#### [Task description]
Copy all lines below that use the word "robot".

──────── Recorded information

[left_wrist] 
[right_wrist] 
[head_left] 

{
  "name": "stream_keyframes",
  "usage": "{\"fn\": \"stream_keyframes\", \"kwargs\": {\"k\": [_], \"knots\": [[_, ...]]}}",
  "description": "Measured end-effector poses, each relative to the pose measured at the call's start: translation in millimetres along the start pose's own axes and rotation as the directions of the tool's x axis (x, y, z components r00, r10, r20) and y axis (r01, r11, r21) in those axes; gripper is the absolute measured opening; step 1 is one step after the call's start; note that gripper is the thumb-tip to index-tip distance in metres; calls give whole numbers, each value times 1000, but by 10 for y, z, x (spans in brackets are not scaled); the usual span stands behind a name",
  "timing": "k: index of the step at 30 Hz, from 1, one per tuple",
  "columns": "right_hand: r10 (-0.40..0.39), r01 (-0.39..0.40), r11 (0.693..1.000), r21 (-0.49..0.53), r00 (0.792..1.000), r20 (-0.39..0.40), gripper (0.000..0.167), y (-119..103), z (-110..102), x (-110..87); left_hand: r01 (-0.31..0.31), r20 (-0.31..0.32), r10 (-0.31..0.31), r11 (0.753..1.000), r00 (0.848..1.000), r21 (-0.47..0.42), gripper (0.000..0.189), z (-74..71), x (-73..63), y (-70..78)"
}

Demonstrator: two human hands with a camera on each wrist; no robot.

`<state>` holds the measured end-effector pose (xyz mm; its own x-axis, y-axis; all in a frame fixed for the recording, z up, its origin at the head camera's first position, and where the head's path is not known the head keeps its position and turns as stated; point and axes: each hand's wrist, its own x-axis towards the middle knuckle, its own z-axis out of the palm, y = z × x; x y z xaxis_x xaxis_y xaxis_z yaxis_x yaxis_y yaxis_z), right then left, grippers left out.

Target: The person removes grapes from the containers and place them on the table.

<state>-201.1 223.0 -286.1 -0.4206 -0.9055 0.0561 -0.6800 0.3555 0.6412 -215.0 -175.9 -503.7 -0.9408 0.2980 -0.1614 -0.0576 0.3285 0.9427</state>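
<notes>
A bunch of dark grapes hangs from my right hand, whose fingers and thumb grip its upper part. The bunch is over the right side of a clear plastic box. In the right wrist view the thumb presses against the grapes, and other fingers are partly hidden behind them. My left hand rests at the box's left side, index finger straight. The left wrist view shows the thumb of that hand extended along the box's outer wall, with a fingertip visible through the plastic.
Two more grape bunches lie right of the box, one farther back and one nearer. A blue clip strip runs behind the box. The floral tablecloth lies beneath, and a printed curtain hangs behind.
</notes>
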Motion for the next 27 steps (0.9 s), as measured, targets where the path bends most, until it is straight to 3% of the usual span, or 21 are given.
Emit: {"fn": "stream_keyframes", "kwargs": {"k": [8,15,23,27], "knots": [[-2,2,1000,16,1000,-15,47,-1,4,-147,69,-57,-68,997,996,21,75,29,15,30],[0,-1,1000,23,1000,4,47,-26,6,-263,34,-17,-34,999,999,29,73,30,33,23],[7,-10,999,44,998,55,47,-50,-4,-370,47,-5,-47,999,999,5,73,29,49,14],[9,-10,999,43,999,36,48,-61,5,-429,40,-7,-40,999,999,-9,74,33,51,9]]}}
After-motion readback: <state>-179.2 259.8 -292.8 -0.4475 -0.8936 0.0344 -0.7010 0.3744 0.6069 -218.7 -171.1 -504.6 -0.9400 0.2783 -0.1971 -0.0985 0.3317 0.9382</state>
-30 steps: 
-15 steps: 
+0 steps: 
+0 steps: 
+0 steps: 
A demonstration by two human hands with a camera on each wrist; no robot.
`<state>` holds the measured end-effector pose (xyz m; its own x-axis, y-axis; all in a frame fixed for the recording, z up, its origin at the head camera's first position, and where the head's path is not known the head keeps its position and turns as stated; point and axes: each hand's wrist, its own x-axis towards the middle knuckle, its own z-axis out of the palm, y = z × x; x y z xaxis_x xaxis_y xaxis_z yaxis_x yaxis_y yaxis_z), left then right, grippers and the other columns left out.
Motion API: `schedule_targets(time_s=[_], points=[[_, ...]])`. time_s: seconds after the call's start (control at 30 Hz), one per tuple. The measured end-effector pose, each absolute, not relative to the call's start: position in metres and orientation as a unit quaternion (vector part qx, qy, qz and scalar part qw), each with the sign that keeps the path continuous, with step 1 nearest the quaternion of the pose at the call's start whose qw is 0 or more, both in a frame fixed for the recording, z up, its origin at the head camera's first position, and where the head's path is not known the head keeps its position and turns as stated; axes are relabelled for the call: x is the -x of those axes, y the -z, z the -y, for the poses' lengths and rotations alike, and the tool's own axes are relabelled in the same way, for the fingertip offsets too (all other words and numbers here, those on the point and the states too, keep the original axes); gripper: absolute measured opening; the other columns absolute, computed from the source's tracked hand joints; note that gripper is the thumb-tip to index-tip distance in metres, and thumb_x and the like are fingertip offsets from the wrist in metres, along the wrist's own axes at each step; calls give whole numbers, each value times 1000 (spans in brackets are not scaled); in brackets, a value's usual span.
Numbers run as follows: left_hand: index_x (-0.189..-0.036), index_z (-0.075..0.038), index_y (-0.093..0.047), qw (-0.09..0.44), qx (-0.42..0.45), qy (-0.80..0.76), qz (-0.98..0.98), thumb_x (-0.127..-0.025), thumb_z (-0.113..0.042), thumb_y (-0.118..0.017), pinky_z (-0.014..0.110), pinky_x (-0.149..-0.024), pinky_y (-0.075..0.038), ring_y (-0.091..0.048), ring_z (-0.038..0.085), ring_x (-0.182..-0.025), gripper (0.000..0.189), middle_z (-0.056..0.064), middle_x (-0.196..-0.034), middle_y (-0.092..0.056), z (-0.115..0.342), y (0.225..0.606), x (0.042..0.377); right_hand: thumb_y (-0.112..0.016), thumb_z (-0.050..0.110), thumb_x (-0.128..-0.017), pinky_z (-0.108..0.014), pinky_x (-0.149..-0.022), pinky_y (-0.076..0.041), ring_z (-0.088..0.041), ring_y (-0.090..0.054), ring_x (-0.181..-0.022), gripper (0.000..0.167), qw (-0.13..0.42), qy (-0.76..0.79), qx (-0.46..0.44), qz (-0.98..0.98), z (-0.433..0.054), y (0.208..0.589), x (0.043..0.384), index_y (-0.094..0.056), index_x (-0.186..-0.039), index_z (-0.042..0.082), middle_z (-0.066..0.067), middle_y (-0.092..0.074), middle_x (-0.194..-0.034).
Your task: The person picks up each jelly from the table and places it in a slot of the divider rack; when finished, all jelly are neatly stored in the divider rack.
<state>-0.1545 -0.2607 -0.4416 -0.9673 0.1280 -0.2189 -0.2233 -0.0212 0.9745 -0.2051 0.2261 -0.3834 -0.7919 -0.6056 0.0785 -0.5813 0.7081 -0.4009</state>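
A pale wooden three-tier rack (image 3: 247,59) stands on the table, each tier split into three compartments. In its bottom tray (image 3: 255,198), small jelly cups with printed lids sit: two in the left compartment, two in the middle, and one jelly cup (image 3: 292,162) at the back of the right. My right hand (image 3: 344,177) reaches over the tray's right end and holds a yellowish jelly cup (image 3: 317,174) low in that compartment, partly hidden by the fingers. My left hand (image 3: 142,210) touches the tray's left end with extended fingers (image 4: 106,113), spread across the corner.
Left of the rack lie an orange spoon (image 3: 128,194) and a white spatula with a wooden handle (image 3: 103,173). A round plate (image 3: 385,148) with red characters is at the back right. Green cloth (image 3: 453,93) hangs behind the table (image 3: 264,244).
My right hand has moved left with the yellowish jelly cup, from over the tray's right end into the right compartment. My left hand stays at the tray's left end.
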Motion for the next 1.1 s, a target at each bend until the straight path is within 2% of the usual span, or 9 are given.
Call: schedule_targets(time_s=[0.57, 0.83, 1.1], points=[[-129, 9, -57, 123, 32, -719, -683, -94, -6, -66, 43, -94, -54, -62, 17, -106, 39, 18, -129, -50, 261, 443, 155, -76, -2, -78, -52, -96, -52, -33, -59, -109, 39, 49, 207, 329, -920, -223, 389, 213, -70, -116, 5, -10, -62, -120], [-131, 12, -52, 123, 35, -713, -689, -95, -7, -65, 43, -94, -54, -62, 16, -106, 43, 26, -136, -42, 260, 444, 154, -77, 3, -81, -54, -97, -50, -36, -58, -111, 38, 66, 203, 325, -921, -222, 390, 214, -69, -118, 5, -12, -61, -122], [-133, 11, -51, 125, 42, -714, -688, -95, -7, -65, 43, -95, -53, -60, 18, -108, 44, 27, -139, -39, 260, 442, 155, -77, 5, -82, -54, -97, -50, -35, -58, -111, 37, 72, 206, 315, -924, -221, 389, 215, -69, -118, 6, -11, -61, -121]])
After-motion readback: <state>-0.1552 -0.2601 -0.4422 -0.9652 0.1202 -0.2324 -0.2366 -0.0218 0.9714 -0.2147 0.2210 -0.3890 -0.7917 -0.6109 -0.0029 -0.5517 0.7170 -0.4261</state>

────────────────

#### [Answer to this problem]
Demonstrator: two human hands with a camera on each wrist; no robot.
A demonstration by two human hands with a camera on each wrist; no robot.

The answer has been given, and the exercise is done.